---------- RECORDED INFORMATION ----------

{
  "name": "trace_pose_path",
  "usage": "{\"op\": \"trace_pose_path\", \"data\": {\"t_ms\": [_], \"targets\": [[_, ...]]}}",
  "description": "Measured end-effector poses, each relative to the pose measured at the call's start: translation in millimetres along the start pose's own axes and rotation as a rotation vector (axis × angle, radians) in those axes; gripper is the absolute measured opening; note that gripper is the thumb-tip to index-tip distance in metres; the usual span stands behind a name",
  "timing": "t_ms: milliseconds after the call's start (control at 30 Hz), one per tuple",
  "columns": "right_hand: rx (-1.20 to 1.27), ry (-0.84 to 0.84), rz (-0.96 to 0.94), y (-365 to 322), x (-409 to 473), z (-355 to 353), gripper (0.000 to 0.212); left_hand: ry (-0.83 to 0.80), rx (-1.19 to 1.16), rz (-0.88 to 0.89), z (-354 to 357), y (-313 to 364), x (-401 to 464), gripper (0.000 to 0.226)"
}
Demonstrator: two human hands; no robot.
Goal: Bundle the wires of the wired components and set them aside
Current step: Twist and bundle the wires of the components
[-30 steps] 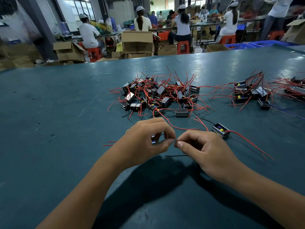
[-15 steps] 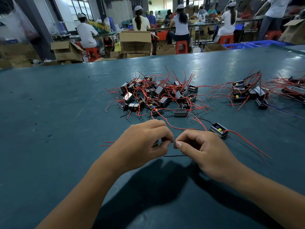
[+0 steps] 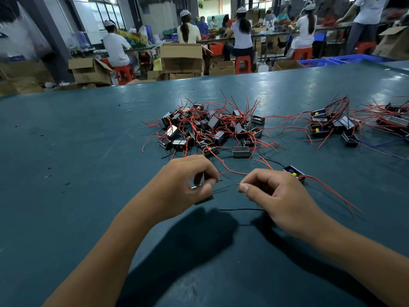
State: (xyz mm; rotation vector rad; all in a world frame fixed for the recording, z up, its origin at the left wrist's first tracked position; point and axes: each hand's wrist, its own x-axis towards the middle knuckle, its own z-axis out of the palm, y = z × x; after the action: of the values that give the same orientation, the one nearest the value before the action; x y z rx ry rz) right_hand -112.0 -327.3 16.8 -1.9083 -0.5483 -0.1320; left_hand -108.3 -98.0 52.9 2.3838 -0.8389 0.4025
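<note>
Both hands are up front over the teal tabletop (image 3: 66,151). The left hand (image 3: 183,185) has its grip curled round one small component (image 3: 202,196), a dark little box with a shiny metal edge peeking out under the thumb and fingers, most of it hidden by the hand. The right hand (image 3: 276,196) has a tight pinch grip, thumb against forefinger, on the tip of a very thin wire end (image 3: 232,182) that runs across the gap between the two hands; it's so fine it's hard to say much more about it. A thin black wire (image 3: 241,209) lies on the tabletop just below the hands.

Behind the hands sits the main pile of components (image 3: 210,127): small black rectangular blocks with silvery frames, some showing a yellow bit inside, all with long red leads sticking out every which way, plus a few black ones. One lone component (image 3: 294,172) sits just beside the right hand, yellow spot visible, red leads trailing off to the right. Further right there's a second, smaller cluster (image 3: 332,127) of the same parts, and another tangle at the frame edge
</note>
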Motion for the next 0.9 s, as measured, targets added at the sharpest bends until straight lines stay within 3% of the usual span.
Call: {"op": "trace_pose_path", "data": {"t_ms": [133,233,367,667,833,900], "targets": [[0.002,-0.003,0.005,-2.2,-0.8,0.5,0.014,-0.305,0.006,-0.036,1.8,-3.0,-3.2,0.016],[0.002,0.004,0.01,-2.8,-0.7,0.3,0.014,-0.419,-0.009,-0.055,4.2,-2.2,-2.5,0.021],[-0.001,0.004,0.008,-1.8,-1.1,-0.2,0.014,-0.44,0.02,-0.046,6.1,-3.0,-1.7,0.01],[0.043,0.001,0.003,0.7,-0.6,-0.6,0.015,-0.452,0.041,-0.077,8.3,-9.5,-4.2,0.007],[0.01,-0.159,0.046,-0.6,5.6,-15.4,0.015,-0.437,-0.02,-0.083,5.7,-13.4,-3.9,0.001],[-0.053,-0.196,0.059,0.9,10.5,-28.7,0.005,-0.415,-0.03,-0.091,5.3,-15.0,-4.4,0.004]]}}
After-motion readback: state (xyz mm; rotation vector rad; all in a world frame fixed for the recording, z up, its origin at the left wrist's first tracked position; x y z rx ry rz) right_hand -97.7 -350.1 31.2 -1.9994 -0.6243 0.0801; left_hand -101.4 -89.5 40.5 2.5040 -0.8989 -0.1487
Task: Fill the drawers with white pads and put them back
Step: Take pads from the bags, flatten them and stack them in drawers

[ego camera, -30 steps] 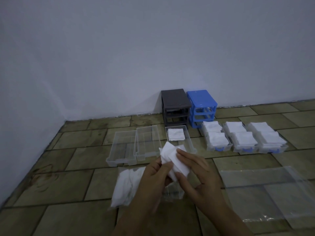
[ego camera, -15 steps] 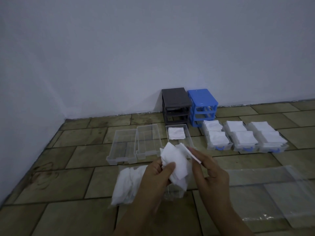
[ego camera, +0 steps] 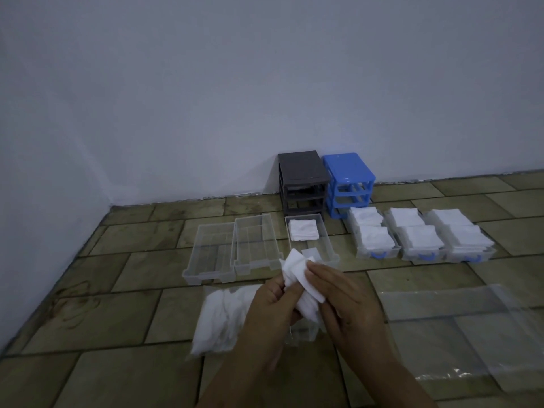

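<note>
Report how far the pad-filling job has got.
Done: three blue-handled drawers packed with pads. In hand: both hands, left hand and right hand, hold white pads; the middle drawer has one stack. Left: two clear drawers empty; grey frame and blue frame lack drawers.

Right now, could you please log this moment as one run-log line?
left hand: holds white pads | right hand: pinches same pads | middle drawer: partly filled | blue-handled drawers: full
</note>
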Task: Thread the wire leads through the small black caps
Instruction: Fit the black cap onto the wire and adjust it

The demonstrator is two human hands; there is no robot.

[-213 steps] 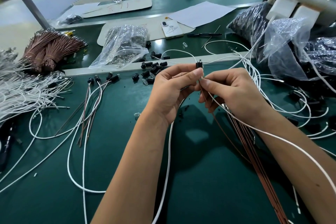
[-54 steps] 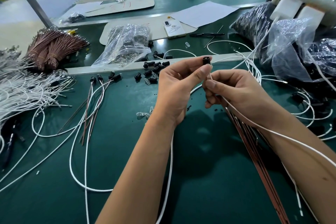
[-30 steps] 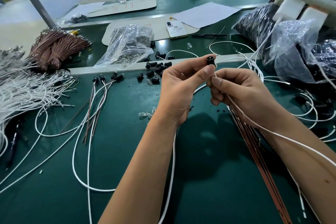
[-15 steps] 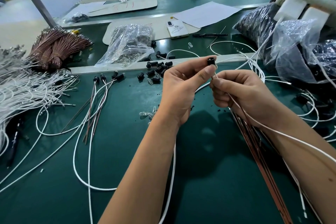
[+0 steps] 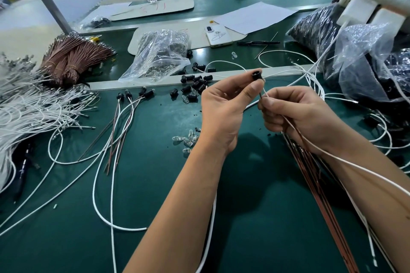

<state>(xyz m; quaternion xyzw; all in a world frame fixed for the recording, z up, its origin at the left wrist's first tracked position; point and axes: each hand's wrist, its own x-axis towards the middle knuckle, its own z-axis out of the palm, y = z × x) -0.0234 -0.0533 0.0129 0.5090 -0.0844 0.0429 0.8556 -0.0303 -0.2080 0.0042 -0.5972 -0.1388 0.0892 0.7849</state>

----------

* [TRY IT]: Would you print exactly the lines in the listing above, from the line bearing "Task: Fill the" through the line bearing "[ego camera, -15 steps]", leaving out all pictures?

* [PROBLEM SOLUTION]:
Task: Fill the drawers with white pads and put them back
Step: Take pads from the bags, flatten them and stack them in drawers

[ego camera, -30 steps] 
[ego camera, -15 steps] 

Nothing else belongs in the answer.